Parking sucks. At least, that’s what most students who have a car on campus seem to think. Long-term permits are expensive, short-term spots are hard to find, and the chances of being ticketed seem unusually high. No one likes to pay for parking, and these parking issues are inevitable in just about any city – but is it possible that it’s worse here at Case Western Reserve University? Or in Cleveland in general?
Many students with vehicles are in a state of habitual irritation with the parking situation around University Circle, but recent changes to the CWRU parking policy have fueled additional outrage. Several areas around campus that were previously available for free after 7 p.m. and on weekends are now being ticketed.
According to the CWRU police department, these are metered spots that have always been enforceable, but until now enforcement has been lax. These spaces are intended for short-term visitors to campus, but are often filled for longer periods by residents who simply do not want to pay for a permit. Enforcing the meters is intended to improve visitors’ experience on campus and encourage residents to invest in long-term permits.
This brings us back to one of the primary reasons for students’ frustration: permits are costly, sometimes prohibitively so. Some parking areas don’t seem worth the money: students with permits for the Southside lot by Fribley (which cost around $250 per semester) have complained that security officers are rarely present in the watchtower there.
The Village parking garage, which costs over $300 per semester, is nicer – the garage is gated, guarded, and covered from snow – but it is also a significant walk from the residence halls, in a rather sketchy part of town. Most students who have experience with on-campus permits argue that the prices are unreasonably high for what you’re getting. For this reason, upperclassmen often choose to find housing off campus or move into their Greek house.
The CWRU police department has maintained that they only enforce the parking policies around campus; these policies are decided by university administration. And students are clearly dissatisfied with these policies. They cannot help but wonder if, for lack of better words, they are being ripped off.
This brings to light the underlying issue: students are unhappy, but they’re taking a less-than-productive approach to their problems. They complain about the parking situation as if CWRU is consciously ripping then off. But they have yet to ask for an explanation of or change to the policies.

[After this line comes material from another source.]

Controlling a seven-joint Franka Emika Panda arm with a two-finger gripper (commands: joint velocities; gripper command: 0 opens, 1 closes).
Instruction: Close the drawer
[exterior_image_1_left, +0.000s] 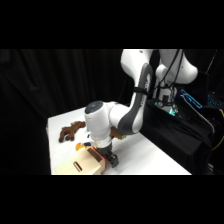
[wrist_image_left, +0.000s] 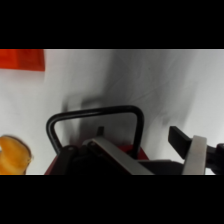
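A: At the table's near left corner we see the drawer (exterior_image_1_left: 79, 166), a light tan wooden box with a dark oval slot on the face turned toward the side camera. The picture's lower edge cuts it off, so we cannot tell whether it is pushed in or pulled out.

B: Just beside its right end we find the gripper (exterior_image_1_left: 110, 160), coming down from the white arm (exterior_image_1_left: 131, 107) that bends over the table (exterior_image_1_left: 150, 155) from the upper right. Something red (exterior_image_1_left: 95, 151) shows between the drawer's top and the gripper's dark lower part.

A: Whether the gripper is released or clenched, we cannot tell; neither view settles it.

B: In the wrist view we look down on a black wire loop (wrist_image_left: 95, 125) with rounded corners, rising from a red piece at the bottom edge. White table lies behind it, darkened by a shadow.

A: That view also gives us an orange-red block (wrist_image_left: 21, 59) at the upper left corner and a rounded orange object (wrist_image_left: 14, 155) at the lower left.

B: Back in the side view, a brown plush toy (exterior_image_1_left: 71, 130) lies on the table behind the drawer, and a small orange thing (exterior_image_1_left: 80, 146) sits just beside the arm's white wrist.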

Students should expect, even demand, transparency from the university. It is not unreasonable to question the reasoning behind the campus parking fees. Perhaps if the university provided an explanation as to why parking is so expensive, students would be less inclined to jump to conclusions.
A university relies on its students, more than we realize. We are by no means powerless to effect change to these policies, but to do so we need to change our attitude toward the administration.
We should not feel alienated from the university’s higher-ups; we should view them as a resource rather than an authority. This is the kind of attitude that fosters a healthy relationship and ultimately builds a successful university.